*Activity:*
Your answer must be only the lines below from the one containing "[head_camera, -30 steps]" through the one containing "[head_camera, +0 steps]", copied exactly, with the pictures left out.

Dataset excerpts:
═══

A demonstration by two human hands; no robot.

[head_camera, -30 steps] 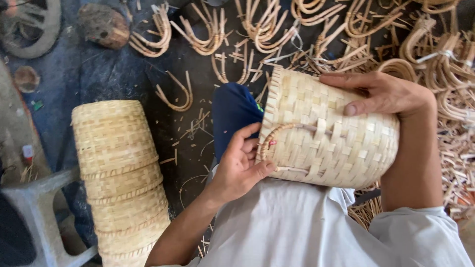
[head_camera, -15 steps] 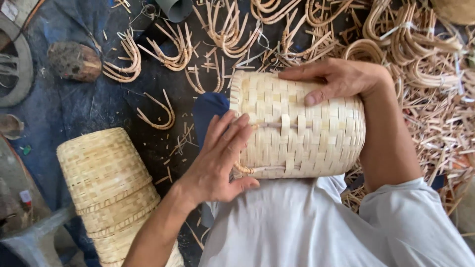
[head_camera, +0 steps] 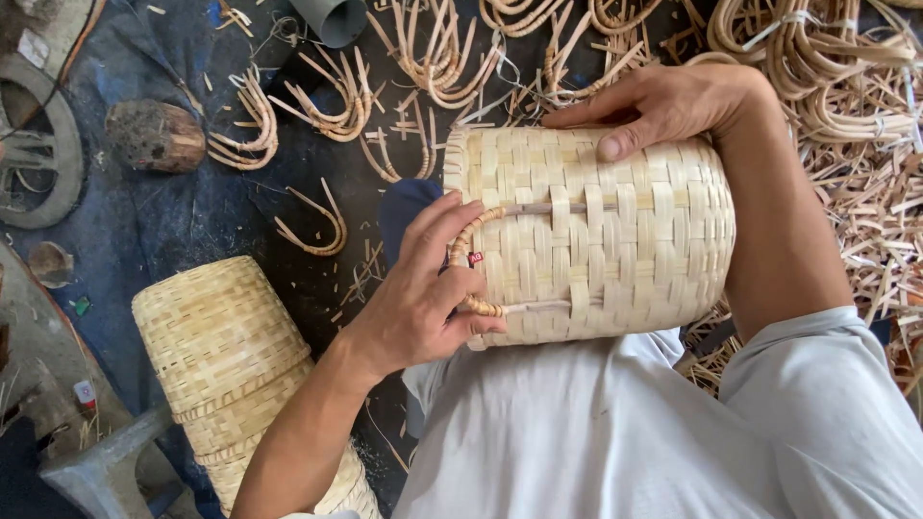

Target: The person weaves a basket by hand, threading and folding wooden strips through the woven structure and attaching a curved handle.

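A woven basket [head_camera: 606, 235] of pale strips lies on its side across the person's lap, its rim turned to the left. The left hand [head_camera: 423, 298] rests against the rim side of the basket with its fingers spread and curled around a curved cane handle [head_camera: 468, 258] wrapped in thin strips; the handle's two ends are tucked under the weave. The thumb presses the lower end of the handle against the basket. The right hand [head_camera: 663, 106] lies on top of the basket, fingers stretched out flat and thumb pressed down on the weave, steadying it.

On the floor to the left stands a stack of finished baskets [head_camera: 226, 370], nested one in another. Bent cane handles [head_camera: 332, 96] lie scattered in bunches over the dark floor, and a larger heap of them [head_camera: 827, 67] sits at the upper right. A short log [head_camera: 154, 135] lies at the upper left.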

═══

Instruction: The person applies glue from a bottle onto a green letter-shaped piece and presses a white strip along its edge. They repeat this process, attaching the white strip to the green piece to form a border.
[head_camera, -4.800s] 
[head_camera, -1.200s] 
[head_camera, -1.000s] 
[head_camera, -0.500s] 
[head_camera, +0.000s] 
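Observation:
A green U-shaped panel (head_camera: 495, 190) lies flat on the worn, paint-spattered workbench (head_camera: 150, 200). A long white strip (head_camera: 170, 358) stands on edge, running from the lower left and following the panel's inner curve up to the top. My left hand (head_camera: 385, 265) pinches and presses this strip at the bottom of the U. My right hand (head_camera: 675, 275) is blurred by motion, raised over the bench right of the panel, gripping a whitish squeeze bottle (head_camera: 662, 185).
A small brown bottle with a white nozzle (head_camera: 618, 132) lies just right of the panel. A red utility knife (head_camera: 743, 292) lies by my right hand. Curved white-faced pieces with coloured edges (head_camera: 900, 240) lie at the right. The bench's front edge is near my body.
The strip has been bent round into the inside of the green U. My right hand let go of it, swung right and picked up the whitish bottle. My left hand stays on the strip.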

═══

*Answer box:*
[head_camera, -30 steps] 
[head_camera, -15 steps] 
[head_camera, +0 steps] 

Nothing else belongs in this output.